WORK TO BE COMPLETED:
Could you repeat word for word only the lines from the one containing "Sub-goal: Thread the" to the last line of the data below?
● ● ●
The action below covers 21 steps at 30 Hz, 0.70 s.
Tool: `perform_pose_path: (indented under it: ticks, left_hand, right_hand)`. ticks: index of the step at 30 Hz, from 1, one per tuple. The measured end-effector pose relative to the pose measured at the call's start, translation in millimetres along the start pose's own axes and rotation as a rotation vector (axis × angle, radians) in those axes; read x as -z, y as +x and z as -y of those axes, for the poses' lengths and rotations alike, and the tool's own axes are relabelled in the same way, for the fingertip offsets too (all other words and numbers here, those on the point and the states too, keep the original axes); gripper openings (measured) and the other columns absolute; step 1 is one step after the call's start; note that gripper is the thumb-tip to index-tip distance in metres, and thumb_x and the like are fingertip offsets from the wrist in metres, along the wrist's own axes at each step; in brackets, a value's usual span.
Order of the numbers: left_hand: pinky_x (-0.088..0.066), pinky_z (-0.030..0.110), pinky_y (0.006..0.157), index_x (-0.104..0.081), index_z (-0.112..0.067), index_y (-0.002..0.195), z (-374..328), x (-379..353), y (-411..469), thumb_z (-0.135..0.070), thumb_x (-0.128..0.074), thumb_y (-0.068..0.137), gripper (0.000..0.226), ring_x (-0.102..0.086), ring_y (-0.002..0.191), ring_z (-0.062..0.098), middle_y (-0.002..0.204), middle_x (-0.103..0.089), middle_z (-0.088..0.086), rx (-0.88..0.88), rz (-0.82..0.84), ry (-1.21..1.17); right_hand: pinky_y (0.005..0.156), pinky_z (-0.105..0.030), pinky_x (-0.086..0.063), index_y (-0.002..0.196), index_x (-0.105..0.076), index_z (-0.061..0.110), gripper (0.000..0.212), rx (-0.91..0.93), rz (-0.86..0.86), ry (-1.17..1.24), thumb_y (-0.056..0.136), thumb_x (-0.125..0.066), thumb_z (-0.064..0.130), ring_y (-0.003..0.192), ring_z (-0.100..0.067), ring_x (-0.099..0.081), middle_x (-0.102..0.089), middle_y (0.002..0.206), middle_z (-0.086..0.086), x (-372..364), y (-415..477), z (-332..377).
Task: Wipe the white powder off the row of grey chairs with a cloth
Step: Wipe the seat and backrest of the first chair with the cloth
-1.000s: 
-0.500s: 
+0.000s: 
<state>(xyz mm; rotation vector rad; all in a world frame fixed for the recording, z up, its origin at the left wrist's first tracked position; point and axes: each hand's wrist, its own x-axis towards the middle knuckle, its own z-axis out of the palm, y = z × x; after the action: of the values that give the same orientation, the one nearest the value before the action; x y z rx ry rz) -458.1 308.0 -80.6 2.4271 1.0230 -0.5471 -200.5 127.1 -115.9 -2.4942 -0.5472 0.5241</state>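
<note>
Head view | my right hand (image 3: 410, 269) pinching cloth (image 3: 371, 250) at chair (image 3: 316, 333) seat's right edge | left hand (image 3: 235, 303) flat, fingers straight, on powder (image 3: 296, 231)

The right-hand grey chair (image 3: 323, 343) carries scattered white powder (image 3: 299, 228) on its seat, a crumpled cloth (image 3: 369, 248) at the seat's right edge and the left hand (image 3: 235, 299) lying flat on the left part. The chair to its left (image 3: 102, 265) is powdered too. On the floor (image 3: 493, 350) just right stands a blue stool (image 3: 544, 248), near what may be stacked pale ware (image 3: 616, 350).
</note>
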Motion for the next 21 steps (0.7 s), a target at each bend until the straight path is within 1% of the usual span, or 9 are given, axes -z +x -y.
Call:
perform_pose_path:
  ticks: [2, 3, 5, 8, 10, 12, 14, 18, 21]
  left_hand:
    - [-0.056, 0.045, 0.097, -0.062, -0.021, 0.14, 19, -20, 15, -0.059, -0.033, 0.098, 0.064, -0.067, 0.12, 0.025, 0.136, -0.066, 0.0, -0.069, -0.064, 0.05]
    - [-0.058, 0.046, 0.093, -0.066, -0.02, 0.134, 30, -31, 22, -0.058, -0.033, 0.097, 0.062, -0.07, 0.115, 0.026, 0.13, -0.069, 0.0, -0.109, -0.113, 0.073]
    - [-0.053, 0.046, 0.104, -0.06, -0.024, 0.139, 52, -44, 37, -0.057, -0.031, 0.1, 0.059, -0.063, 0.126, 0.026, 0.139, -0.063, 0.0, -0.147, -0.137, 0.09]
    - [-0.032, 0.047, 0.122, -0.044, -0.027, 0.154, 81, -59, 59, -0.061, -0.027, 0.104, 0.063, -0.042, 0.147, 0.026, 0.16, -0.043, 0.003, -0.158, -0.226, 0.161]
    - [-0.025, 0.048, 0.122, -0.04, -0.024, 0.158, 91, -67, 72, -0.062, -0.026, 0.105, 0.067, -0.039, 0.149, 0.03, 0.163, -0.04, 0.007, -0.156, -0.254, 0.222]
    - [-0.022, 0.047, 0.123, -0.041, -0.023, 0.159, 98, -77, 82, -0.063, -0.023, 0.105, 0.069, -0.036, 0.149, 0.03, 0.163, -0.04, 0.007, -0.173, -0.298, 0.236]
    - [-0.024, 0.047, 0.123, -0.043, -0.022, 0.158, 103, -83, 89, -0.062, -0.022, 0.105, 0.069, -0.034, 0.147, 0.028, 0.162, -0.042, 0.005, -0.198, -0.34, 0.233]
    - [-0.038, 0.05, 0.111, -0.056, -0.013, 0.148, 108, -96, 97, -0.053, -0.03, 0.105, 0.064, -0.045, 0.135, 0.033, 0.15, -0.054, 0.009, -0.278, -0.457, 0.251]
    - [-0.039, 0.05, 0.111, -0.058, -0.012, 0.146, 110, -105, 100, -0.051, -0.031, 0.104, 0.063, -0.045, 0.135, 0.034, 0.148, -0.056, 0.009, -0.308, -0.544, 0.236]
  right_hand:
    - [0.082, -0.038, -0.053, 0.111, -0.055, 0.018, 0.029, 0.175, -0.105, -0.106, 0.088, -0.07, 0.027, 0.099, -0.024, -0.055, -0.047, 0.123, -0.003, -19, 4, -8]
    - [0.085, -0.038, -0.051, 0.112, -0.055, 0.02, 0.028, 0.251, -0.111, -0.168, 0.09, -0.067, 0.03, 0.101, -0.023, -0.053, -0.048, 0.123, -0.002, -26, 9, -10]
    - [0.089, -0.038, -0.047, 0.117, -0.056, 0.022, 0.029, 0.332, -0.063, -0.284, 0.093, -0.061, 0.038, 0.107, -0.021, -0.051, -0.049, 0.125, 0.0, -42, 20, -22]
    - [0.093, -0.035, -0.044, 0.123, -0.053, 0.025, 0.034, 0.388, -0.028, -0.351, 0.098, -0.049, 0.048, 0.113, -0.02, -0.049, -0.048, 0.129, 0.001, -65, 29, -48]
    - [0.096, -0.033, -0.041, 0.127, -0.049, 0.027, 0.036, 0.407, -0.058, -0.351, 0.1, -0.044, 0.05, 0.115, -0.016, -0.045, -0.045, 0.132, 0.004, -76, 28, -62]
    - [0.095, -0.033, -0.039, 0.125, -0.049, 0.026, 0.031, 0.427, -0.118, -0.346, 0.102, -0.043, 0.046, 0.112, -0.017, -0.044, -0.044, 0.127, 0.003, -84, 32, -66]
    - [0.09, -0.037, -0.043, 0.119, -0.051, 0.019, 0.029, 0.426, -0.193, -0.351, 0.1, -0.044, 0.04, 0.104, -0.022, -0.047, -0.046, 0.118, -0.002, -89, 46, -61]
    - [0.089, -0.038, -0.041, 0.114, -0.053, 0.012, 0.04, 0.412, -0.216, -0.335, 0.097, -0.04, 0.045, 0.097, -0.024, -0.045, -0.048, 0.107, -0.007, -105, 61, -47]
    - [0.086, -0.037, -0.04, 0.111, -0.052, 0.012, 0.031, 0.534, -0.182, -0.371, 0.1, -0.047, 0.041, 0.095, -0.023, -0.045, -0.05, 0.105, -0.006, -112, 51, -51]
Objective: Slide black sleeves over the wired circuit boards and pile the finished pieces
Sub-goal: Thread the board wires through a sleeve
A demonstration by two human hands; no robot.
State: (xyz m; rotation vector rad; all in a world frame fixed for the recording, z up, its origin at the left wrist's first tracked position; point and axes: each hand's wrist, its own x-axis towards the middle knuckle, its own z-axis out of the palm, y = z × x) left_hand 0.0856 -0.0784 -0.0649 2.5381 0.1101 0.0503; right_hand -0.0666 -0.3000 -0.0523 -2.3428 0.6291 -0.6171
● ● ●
EXERCISE RESPONSE:
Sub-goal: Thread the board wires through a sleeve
A demonstration by two human hands; no robot.
State: (xyz m; rotation vector rad; all in a world frame fixed for the recording, z up, its origin at the left wrist's first tracked position; point and axes: each hand's wrist, its own x-axis towards the middle knuckle, its own z-axis out of the palm, y = z × x) left_hand 0.0856 -0.0784 -0.0649 2.5381 0.1101 0.0503; right_hand -0.0666 -0.3000 -0.0523 -2.3428 0.6291 -0.6171

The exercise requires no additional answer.